The deficit reduction talks led by Vice President Biden pick up the pace this week with three meetings on Capitol Hill starting today at 2pm, NBC’s Libby Leist reports. Ahead of the meetings, Senate Democratic leadership will forgo their usual Tuesday "stakeout" after the weekly caucus meeting and hold a press conference to spell out their negotiating position on Medicare changes, per a leadership aide. They will outline what they will and won’t accept in the search for Medicare savings. Also, look for questions on how the Democrats will approach tax increases. Until now, leadership has weighed in with very little specifics about the Biden talks.
The New York Post’s cover: “Obama beats Weiner,” based on the president telling NBC’s Ann Curry on TODAY that, “If it was me, I would resign.”
The Hill: “According to the new CBS News poll, 31 percent of Americans support converting Medicare into a sort of voucher program. Fifty-eight percent said they support keeping the program’s existing structure intact.”
“Republican Sen. Lindsey Graham said Monday that he would place a hold on President Obama's nominee to be the next commerce secretary unless the White House disavows a legal complaint filed against airplane manufacturer Boeing for opening a new plant in the senator's home state South Carolina,” The Hill writes.
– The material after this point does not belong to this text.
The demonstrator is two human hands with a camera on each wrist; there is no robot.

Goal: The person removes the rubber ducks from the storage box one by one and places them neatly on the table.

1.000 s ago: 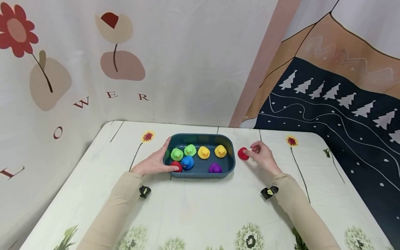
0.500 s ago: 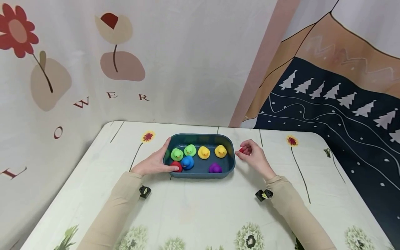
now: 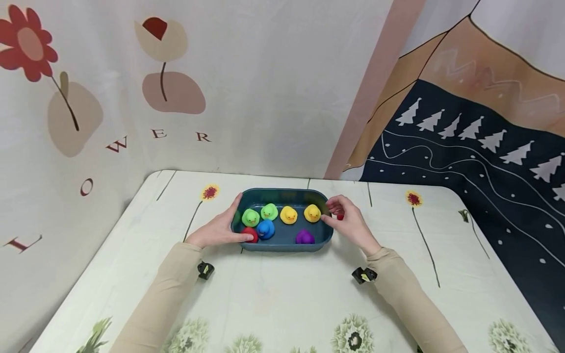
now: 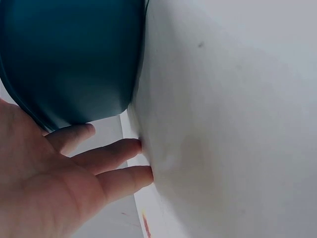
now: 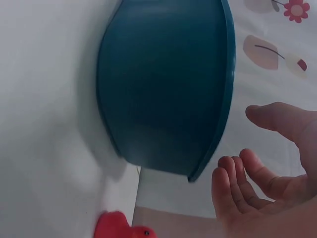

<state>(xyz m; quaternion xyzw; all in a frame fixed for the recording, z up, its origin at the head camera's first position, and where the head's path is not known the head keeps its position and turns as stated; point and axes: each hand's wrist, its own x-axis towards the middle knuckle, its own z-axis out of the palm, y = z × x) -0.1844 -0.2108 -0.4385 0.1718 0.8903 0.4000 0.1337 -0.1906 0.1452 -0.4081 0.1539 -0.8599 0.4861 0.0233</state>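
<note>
A dark teal plastic bin (image 3: 282,247) stands on the table with several rubber ducks inside. My left hand (image 3: 220,228) holds its left end, thumb over the front rim by a red duck (image 3: 250,234). In the left wrist view, the fingers (image 4: 114,154) extend along the outside, two tips at the tabletop. At the bin's right end, my right hand (image 3: 348,223) has its thumb and fingers apart around the rim corner, with nothing between them in the right wrist view. Another red duck (image 5: 116,227) sits on the table outside the bin, partly hidden behind that hand in the head view.
Inside the bin are two green ducks (image 3: 269,212), two yellow ducks (image 3: 289,215), a blue duck (image 3: 266,229) and a purple duck (image 3: 305,237). A flower-printed cloth covers the table (image 3: 282,294). Printed curtains (image 3: 265,98) hang behind and beside it.
My right hand has moved left from over the outside red duck to the bin's right rim. The duck stays on the table; the left hand and bin keep their place.
</note>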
After about six months in office, Sen. Marco Rubio (R-FL), thought to be a possible vice-presidential candidate, will make his first speech today at 2:45 pm ET on the Senate floor, Leist reports. Rubio's four young children and wife have flown in from Miami where they live to support the Senator. He is the last of the freshman class to speak on the floor. Rubio will call for a "new American century" of leadership. He will say the government is broken and in need of repair if the U.S. is to lead the world in the 21st Century. Rubio highlights the U.S. debt problem, a complicated tax code, and a government that he says over-regulates stifling American economic growth.
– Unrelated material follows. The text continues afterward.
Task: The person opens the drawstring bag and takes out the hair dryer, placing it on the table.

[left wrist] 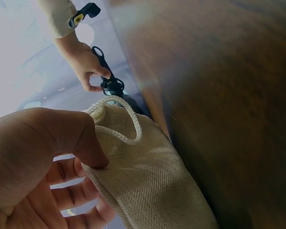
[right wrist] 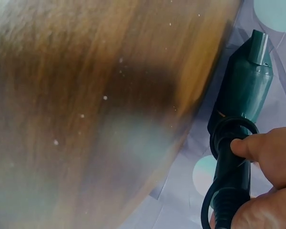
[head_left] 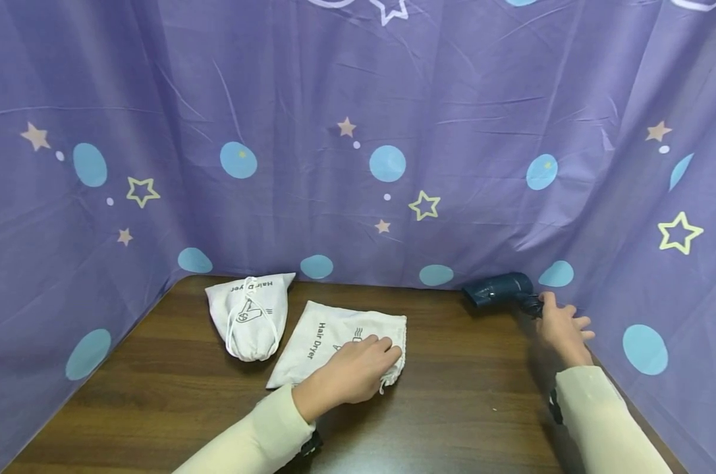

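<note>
My left hand (head_left: 360, 368) pinches the edge of a white cloth drawstring bag (head_left: 328, 326) printed "Hair Dryer", near its corded mouth. In the left wrist view the thumb presses on the cloth beside a loop of drawstring (left wrist: 136, 121). At the back right my right hand (head_left: 562, 326) grips the handle of a dark teal hair dryer (head_left: 500, 289), its nozzle pointing left. The right wrist view shows the thumb on the handle, where the black cord (right wrist: 207, 202) is wound around it. Part of the handle is hidden behind the fingers.
A second white "Hair Dryer" bag (head_left: 259, 329), bulging and drawn closed, lies at the back left. All of this is on a brown wooden table (head_left: 452, 408). Purple patterned curtains (head_left: 310, 217) hang along the back and both sides.
</note>
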The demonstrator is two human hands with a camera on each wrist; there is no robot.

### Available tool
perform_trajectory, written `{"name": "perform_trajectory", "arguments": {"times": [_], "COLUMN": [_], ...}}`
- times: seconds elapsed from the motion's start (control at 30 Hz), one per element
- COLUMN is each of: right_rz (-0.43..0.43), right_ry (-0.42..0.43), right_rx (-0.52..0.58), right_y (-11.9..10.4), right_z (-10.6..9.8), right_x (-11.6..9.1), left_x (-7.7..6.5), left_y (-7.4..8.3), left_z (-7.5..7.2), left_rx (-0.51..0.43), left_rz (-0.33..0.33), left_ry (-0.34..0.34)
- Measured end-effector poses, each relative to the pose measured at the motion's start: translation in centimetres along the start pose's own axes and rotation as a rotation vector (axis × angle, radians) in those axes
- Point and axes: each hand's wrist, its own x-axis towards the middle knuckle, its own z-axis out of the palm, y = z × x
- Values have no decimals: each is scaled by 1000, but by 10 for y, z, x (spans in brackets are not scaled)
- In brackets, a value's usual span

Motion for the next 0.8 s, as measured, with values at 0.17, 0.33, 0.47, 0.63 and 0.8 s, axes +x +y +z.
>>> {"name": "perform_trajectory", "arguments": {"times": [0.17,0.33,0.47,0.63,0.8], "right_rz": [48,90,118,150,167], "right_ry": [-23,-55,-47,-37,-42], "right_rx": [-1,2,11,30,15], "right_y": [2,6,7,7,8], "right_z": [0,4,8,12,16], "right_x": [3,5,6,4,4], "left_x": [0,0,0,0,-1], "left_y": [0,1,0,0,1], "left_z": [-1,1,1,0,0], "left_rx": [-7,-17,-16,-10,3], "left_rz": [-10,-13,-13,-8,-1], "left_ry": [-20,-45,-47,-39,-44]}}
Some excerpts: "There is a growing sense that for America, things will never be the same. That maybe, this new century will belong to someone else. … We do stand now at a turning point in our history. One where there are only two ways forward for us. We will either bring on another American century, or we are doomed to witness America’s decline. … A broken government is keeping us from doing what we have done better than anyone in the world for over a century: Create jobs. … If we here in Washington could just find agreement on a plan to start getting our debt under control. If we could just make our tax code simpler and more predictable. And if we could just get the government to ease up on some of these onerous regulations, the American people will take care of the rest."
Former Democratic National Committee spokeswoman (and MSNBC contributor) Karen Finney, in a column in The Hill, looks at education: “The political rhetoric of ‘spending cuts’ has largely ignored the impact cuts in education spending at the federal, state and local levels have on our ability to make progress closing those gaps. Our failure to fully utilize the potential of every American also endangers our economy.” The No Child Left Behind law is up for reauthorization this year.